I tempi del reintegro sono lenti e variano da caso a caso, la riattivazione delle abilità sociali ha spesso un andamento discontinuo e altalenante, i genitori hanno bisogno di un supporto continuativo e di figure professionali di riferimento competenti.

 

Puntare su semplici e piccoli obiettivi raggiungibili annullando le aspettative e la conseguente percezione di pressione sociale sono le parole d’ordine per dare valore a ogni piccolo progresso e per tracciare la via di uscita progressiva dal ritiro sociale.

 

Parlarne e fare luce su questo fenomeno aiuta innanzitutto a riconoscere precocemente quei segnali che i genitori e gli insegnanti non devono sottovalutare.

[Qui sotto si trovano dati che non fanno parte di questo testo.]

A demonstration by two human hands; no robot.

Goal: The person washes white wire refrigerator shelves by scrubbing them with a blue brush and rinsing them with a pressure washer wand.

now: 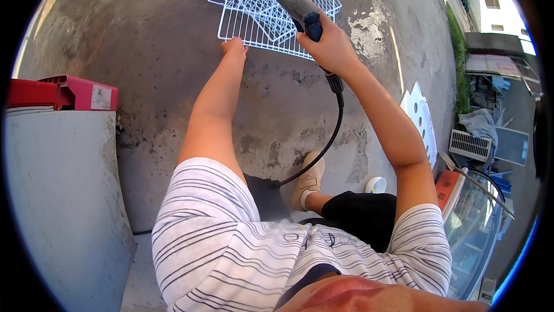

Permette di sensibilizzare l’opinione pubblica e le istituzioni per ottenere maggiore aiuto e maggiore considerazione. Aiuta i genitori a non sentirsi soli e impotenti, giudicati, derisi.

 

La scuola ha il dovere di monitorare e promuovere situazioni protette laddove vi siano soggetti più fragili e sensibili a situazioni spiacevoli da cui stanno rifuggendo.

 

Promuovere il rafforzamento dell’autostima in un sistema fondato sui progressi individuali, svincolati da una standardizzazione a raggiungere obiettivi di contenuto, sul sapere piuttosto che il saper imparare a fare. Favorire delle buone relazioni come rete di sostegno di fronte agli intoppi della vita e alle fragilità degli individui è un dovere della scuola e della società. Quello dei genitori è favorire un ambiente di ascolto, una serra per un sé in evoluzione che possa lentamente essere in grado di affrontare l’ambiente esterno con i suoi giorni di sole e con quelli di vento e di gelo.